Look below for the line with "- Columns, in" and the line with "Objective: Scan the". Copy exactly those two lines and every line between, but not the pictures.

+++

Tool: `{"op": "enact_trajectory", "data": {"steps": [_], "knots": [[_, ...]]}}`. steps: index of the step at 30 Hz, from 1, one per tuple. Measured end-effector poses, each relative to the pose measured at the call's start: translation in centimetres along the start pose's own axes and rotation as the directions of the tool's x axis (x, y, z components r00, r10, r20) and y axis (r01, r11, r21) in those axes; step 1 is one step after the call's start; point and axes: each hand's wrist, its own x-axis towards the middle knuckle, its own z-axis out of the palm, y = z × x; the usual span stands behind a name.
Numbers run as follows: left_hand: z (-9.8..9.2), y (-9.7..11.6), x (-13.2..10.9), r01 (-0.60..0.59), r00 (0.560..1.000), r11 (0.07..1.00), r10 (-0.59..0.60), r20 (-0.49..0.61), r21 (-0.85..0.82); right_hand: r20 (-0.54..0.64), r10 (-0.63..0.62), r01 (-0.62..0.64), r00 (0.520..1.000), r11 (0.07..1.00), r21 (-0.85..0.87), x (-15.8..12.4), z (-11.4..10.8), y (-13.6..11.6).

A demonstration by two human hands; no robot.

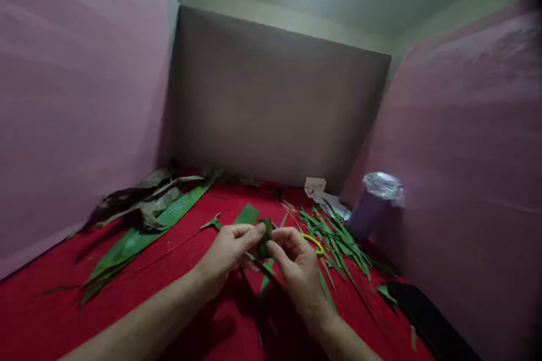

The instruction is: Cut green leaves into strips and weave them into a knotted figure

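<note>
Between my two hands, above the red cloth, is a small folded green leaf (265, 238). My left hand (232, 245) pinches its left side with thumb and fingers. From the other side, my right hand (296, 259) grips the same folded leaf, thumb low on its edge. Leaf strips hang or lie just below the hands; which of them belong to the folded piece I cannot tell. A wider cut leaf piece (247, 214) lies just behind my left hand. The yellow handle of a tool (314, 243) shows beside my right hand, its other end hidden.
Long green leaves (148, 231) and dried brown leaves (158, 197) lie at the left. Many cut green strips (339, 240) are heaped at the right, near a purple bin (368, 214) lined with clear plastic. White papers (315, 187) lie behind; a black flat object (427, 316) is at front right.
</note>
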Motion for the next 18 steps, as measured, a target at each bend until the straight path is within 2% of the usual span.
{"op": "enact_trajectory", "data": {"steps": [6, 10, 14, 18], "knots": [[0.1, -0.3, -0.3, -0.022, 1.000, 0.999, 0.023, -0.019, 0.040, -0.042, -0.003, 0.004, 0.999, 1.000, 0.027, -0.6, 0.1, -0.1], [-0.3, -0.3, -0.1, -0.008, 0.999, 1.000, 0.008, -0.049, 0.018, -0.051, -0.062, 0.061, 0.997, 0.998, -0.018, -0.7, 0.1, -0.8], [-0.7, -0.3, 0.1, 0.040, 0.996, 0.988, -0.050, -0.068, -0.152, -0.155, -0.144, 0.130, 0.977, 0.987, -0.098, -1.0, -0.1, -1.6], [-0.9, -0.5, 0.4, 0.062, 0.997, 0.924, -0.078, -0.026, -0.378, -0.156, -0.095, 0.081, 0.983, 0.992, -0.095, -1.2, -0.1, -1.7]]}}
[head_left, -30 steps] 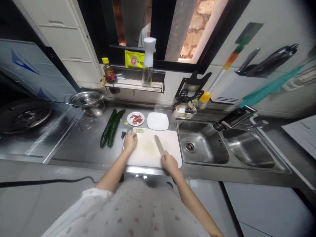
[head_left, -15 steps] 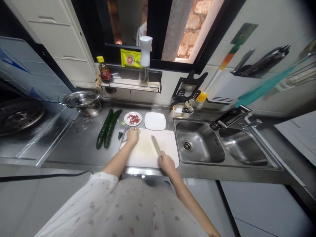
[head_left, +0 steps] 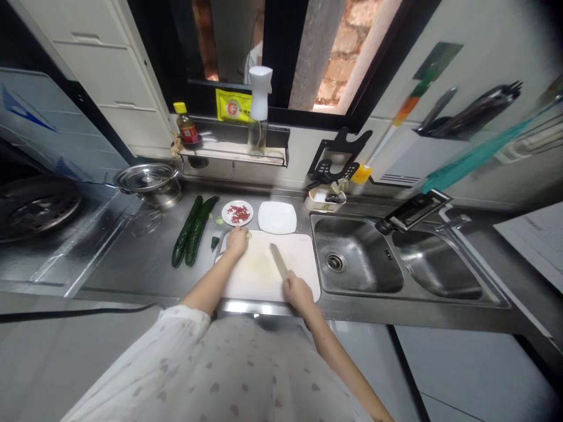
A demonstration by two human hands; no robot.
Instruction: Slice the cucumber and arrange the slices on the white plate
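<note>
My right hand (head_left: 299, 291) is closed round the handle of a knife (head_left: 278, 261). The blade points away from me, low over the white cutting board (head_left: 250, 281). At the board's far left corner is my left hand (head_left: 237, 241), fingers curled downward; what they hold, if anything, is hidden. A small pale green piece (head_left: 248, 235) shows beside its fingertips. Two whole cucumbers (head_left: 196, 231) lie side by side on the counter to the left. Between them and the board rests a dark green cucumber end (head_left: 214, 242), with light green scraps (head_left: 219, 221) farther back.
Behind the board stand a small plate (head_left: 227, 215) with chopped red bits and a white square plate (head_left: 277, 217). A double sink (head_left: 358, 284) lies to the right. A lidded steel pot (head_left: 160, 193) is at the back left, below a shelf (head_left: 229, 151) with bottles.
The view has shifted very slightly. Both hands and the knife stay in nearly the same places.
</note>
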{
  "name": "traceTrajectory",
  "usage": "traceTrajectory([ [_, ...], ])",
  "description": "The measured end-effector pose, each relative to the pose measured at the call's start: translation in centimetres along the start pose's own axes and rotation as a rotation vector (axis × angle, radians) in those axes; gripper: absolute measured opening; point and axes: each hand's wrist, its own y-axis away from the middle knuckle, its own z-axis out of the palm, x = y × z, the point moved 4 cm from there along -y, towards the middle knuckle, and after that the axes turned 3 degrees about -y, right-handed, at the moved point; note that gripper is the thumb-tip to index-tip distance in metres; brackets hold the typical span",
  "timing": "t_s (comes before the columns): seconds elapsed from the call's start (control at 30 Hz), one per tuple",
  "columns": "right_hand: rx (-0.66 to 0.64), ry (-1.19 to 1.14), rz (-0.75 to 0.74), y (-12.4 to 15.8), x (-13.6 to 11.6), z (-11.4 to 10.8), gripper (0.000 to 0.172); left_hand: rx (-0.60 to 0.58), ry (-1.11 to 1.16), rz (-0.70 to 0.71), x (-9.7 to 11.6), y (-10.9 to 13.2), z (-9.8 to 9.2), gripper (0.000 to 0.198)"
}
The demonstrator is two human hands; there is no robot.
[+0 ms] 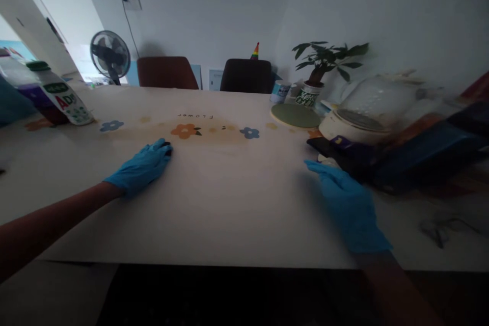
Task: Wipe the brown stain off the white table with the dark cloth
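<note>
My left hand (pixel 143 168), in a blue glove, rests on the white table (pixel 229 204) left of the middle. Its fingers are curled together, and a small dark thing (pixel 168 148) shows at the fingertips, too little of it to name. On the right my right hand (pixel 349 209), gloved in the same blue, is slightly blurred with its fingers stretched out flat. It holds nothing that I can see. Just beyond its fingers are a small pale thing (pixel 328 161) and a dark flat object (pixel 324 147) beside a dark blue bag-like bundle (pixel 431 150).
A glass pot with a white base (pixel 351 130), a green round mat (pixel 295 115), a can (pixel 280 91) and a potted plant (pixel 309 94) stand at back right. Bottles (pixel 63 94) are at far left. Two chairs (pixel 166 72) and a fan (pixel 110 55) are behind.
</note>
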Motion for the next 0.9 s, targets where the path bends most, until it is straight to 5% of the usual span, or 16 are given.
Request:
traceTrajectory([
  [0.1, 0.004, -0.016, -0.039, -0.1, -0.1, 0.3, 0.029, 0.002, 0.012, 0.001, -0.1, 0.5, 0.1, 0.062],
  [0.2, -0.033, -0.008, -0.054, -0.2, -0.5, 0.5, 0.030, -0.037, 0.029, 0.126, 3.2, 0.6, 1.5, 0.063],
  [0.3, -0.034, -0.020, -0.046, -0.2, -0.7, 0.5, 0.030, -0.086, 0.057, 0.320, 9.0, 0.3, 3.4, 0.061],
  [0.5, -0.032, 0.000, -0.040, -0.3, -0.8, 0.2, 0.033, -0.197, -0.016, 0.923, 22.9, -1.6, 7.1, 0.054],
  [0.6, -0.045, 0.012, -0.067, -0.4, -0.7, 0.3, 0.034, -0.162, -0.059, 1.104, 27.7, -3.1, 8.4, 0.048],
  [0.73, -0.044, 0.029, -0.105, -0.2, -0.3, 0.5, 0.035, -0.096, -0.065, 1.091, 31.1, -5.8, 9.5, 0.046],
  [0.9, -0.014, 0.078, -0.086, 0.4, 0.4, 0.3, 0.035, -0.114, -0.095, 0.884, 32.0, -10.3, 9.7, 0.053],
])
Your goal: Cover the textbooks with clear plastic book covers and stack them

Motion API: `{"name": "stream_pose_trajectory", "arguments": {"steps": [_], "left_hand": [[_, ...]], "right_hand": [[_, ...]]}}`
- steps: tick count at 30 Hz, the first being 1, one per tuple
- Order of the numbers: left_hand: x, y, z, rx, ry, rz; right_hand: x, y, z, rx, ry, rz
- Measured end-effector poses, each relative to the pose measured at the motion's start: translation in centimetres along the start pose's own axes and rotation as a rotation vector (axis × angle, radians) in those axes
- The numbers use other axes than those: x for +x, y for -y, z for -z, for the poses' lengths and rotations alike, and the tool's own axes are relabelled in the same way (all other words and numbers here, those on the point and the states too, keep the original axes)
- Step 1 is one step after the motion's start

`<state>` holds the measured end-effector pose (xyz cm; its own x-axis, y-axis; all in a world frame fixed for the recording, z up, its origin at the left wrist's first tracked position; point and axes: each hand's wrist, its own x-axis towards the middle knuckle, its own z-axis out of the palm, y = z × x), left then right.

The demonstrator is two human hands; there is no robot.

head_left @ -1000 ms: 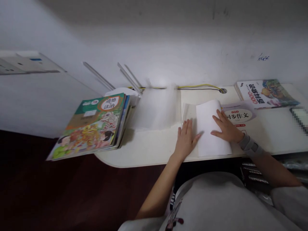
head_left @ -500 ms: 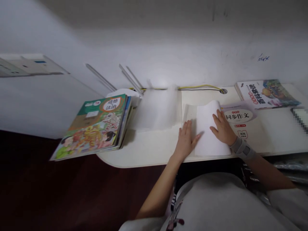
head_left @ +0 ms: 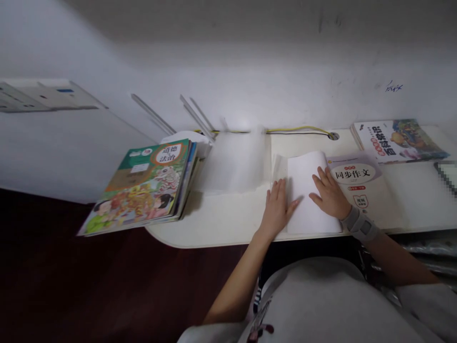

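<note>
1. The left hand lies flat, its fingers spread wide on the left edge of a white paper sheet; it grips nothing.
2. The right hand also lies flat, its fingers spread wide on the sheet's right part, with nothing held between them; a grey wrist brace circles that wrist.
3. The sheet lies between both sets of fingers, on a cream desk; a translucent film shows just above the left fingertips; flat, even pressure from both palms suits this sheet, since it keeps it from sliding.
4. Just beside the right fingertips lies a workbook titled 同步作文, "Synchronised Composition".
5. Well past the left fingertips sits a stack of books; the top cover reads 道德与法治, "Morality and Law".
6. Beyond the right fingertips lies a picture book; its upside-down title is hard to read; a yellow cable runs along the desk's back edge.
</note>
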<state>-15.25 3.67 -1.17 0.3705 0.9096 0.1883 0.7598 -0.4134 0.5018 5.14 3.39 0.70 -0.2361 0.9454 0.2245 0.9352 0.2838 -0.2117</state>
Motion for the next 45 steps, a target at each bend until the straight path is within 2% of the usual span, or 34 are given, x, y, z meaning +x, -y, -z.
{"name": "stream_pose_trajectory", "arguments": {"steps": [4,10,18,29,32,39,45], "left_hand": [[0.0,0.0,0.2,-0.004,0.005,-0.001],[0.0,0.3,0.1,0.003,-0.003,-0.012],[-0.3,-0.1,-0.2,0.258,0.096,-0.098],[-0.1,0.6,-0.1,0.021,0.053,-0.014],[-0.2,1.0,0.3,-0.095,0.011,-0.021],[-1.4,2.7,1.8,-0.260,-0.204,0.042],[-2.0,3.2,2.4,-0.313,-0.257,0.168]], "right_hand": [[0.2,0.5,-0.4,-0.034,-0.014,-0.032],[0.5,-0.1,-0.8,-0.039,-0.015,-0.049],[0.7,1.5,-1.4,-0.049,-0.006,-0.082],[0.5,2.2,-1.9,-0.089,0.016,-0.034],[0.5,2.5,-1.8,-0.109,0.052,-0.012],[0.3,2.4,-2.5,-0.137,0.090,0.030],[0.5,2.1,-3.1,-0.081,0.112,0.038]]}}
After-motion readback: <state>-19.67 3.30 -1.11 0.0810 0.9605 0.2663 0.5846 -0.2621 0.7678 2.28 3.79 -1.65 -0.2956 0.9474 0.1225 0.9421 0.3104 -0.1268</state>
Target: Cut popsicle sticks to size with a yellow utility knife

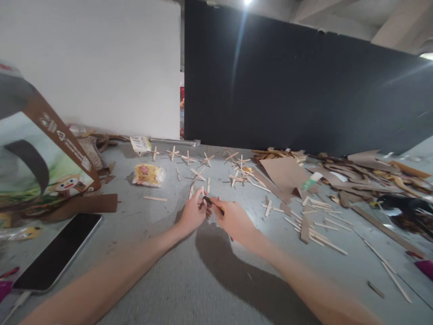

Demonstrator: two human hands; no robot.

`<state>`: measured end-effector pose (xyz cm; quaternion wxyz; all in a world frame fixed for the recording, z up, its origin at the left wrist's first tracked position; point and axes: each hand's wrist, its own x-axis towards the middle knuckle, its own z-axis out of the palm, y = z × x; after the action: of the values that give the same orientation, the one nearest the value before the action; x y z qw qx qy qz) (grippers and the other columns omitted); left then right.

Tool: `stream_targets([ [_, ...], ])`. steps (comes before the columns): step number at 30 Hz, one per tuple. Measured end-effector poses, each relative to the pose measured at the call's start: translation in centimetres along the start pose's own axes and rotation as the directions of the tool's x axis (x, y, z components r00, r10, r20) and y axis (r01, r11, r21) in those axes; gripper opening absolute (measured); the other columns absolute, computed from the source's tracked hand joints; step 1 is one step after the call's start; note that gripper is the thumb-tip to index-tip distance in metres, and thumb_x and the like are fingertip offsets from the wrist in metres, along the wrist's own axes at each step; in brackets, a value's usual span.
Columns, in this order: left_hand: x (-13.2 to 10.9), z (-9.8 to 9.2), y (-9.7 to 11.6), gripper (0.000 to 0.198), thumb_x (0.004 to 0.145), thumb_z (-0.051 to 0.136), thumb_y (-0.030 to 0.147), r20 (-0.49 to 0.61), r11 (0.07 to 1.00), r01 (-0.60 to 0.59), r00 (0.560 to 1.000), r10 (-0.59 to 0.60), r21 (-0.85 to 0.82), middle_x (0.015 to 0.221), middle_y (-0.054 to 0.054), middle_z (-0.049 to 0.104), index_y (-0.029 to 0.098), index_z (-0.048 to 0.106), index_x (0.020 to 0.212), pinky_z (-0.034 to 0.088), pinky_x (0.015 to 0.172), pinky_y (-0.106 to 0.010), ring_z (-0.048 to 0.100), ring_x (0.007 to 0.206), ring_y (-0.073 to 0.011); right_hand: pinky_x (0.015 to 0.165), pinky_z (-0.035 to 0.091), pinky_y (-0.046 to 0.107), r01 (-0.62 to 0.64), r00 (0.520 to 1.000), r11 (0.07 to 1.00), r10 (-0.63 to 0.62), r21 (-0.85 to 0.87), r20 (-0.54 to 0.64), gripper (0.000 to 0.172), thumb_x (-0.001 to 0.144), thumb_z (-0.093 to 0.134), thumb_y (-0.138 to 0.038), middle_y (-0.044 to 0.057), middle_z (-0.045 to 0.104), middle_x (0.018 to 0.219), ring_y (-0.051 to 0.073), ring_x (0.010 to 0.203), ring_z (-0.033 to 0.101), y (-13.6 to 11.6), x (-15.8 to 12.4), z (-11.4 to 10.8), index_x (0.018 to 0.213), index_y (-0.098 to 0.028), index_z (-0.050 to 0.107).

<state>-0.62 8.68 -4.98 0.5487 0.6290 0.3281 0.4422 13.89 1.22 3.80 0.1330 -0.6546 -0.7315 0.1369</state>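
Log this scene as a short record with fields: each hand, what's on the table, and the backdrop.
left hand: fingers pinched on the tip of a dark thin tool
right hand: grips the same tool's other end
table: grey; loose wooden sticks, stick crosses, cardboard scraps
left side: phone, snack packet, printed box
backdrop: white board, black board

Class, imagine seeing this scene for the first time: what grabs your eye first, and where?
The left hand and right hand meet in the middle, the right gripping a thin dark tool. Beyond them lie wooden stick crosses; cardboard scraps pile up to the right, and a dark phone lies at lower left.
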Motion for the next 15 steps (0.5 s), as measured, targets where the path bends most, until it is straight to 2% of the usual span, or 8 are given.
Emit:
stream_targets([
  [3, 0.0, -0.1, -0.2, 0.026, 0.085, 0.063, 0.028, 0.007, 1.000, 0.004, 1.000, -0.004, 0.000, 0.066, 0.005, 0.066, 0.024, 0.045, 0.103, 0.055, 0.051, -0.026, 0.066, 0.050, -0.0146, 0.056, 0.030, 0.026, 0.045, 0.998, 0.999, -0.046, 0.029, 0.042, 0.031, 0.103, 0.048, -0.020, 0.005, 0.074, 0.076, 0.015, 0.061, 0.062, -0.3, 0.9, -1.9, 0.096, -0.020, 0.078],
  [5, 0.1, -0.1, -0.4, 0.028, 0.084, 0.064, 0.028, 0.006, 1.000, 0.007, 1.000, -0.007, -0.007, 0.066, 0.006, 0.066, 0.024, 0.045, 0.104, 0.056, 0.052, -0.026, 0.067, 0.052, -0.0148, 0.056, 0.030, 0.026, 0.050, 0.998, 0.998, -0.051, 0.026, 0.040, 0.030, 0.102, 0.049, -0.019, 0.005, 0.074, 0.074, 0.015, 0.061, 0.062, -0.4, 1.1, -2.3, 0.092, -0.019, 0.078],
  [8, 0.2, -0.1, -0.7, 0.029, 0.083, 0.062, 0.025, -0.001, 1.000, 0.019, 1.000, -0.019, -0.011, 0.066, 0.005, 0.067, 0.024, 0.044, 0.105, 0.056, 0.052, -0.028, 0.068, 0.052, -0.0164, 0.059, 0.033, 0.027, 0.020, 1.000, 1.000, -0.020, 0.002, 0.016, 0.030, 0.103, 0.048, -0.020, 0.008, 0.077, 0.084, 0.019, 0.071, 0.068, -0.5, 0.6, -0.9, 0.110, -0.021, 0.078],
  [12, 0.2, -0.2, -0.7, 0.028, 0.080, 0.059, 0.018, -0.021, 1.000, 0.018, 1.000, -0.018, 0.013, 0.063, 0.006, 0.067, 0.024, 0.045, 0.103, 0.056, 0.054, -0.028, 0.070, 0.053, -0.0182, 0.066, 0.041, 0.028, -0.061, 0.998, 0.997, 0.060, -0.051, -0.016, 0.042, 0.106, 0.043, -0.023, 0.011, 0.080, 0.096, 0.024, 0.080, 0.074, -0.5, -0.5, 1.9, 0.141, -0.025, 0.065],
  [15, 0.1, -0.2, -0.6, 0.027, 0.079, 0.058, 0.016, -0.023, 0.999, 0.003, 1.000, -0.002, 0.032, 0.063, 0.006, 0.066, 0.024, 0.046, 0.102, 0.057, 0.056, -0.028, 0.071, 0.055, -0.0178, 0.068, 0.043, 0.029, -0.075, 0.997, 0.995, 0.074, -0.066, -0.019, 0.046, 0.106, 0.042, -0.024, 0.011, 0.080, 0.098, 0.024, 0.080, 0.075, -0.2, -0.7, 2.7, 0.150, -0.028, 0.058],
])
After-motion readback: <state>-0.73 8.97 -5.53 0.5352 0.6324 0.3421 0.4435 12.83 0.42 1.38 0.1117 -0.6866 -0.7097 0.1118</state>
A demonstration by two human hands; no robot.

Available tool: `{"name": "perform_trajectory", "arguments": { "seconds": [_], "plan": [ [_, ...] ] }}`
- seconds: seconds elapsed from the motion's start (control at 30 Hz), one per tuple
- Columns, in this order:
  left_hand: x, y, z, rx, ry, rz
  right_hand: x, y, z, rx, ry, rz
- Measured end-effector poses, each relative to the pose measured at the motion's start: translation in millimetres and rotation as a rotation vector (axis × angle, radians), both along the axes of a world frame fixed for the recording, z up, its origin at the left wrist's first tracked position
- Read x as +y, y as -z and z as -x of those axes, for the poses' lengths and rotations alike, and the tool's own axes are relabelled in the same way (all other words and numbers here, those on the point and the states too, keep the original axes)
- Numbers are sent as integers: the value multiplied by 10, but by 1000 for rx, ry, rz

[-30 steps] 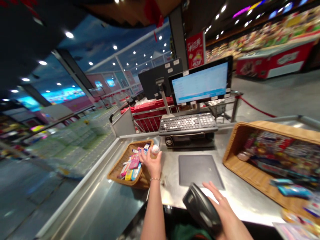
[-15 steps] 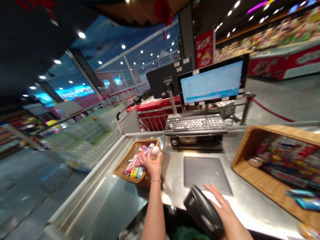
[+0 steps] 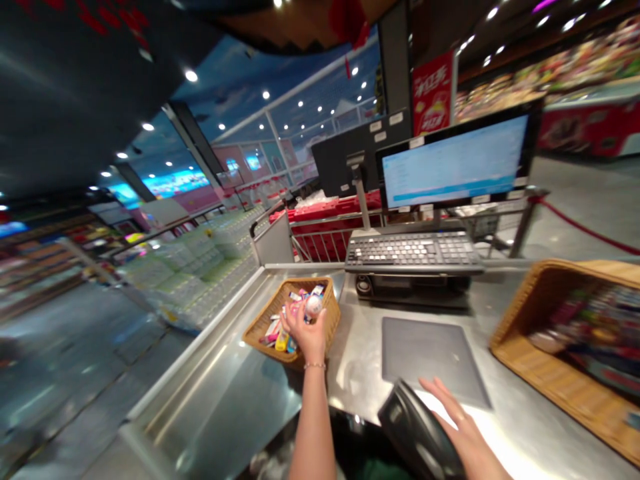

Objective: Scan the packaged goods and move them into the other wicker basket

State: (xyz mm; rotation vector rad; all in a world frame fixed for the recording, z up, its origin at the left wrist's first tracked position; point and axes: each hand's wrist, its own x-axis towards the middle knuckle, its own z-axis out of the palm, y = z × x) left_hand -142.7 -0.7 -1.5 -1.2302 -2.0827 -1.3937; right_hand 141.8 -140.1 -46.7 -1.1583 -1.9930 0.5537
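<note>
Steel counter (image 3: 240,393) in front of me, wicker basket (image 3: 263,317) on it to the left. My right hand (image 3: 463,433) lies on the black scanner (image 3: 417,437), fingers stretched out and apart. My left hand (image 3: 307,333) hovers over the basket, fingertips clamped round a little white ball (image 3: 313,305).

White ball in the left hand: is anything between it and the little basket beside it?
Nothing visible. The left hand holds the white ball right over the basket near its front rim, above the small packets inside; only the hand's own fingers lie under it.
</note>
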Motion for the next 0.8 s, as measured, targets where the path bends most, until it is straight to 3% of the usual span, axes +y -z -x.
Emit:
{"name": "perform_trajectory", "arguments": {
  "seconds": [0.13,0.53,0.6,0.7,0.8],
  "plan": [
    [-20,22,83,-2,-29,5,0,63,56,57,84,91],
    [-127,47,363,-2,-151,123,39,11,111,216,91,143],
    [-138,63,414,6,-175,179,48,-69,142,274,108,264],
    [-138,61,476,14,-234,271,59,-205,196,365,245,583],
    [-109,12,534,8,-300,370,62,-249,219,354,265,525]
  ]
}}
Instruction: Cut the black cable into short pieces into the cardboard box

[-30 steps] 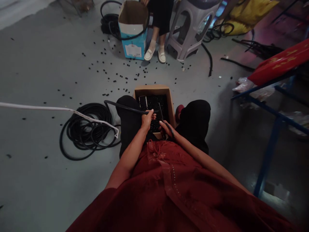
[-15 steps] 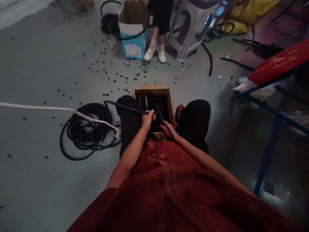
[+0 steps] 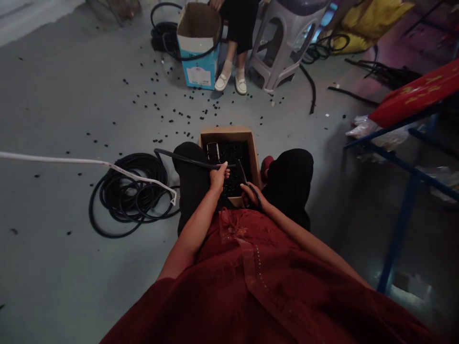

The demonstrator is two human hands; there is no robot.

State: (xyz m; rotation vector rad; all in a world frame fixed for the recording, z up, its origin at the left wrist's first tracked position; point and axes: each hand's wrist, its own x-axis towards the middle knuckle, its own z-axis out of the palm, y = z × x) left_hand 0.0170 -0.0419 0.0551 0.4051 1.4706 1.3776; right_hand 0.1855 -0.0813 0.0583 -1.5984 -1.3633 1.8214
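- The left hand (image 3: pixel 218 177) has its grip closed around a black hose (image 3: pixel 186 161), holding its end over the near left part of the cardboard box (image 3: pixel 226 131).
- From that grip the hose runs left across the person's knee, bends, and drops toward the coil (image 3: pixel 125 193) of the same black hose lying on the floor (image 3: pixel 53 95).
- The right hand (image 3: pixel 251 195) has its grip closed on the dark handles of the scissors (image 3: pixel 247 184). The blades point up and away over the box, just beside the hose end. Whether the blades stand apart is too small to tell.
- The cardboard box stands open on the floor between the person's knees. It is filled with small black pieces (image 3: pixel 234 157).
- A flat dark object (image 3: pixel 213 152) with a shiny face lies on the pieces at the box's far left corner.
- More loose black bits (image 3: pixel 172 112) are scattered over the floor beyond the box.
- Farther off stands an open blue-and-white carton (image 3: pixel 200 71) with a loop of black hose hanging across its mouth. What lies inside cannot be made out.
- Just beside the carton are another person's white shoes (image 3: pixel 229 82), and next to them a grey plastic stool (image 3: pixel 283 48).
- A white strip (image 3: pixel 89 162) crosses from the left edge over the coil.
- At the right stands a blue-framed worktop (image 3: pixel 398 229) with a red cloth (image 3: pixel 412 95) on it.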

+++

> **Task response**
- Columns, in this order:
  left_hand: x, y, z, rx, ry, rz
  right_hand: x, y, z, rx, ry, rz
- Measured end-effector poses, each relative to the pose measured at the motion's start: translation in millimetres and rotation as a rotation vector (axis × angle, radians), both along the axes of a world frame fixed for the recording, z up, its origin at the left wrist's first tracked position
- Read x as +y, y as -z and z as -x of those axes, for the poses' lengths and rotations alike, and the tool's own axes are relabelled in the same way (all other words and numbers here, those on the point and the states too, keep the original axes)
- Numbers are sent as integers: the value multiplied by 10, but by 1000 for rx, ry, rz

[-30 steps] 
[-15 steps] 
[+0 steps] 

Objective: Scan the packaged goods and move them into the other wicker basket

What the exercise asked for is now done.